City Portrait

Group de ‘Ville

Five residents turning this former mill town into a hotbed of Southern culture

Lily Wikoff
Design Star

Twenty-seven-year-old potter and jewelry designer Lily Wikoff expected to spend just four short years in Greenville, getting her degree in studio art at Bob Jones University before heading to New York, where she had the occasional modeling gig. But sometimes smaller really is better. “I just love this city,” Wikoff says. “It’s a smaller city, but it’s such a melting pot. I’ve been able to surround myself with so many other creative types.” From her Pendleton Street studio, Lily Pottery, Wikoff crafts ceramic jewelry painted in vibrant hues and stamped with her intricate organic designs. But it’s her housewares that have lately caught the eye of national purveyors. She’s in talks with the Urban Outfitters–owned Terrain and with home-goods company Shabby Chic to create outdoor and home lines. “I could not have made all this happen as quickly in another city,” Wikoff says. “The support in Greenville is just amazing.”


Joe and Darlene Clarke
Farmers’ Friends

Though husband and wife Joe and Darlene Clarke struck out for Hollywood and careers in the movie biz, they could not shake their early passions for food and wine, or their love of the South. So the pair eventually left California behind to follow their dream of owning a restaurant. “We had always planned on moving back to the South, but Greenville wasn’t even on the radar,” Joe says.
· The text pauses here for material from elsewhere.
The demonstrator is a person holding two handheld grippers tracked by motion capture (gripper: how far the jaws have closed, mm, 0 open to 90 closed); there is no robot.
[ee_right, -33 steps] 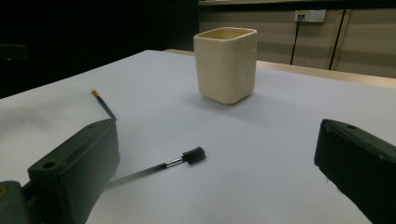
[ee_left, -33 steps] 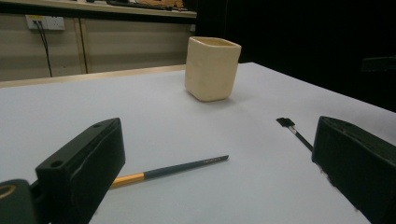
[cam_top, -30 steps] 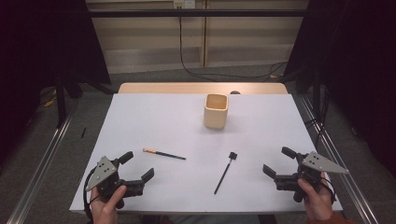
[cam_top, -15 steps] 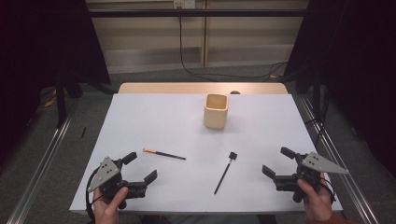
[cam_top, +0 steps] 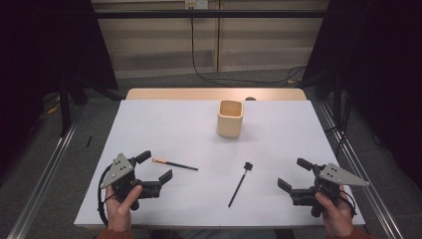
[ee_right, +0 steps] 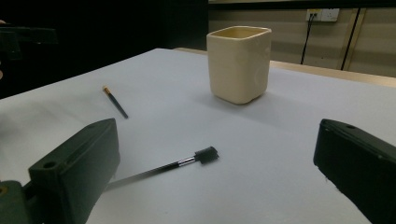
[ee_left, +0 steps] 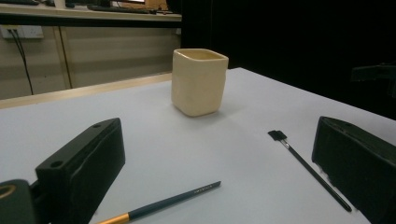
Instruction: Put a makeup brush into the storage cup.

After culinary school for Joe and sommelier certification for Darlene, a fortuitously timed visit to Darlene’s parents landed the couple in the emergent West End neighborhood, where in 2007 they opened American Grocery Restaurant. “We were able to find an old building with good bones,” Joe says. “It just seemed right.” American Grocery became the city’s first dedicated farm-to-table restaurant, and it continues to lead the way in highlighting the region’s bounty.


Diane Kilgore Condon
Art Visionary

Leave it to an artist to see the beauty in a crumbling, century-old, ten-thousand-square-foot former general store on “the wrong side of the tracks.” When a friend sneaked painter Diane Kilgore Condon inside the West Greenville building (hoping it wasn’t trespassing, since the door was kicked in), she knew she had found the space she was searching for. “Our original goal with the Art Bomb Studios was simple,” she says, “to provide affordable studio space for anyone who was really serious about creating great work.” A decade later, the nonprofit Art Bomb is home to fifteen artists—metalsmiths, potters, painters, and printmakers—and has been a keystone for West Greenville’s transformation from an abandoned mill village to a thriving artists’ colony chock-full of galleries and studios. “Looking back, I have no idea how it came together,” Kilgore Condon says. “But at the time it made perfect sense.”


Edwin McCain
Hometown Voice

Never completely comfortable
in the high-profile music world that accompanied his late-’90s breakout (spawned by the megahit “I’ll Be”), singer/songwriter Edwin McCain chose to remain in his native Greenville over the big-city lights. “I was really impressed with how much the city was changing,” he says. “When I was in high school, the rule was I could have the keys to the car, but I better not go downtown. Now downtown has just exploded.” And McCain has done his part to help it along. In 2006, he cofounded the annual Euphoria festival (this year September 22­–25), a celebration of food, wine, and music that underscores the depth and breadth of the city’s revitalization. McCain puts on an outdoor concert in downtown’s revamped riverside amphitheater, and venues that once sat boarded up now host chef’s dinners and wine pairings. “Being home where everyone knows me for me,” he says, “that’s where I want to be.”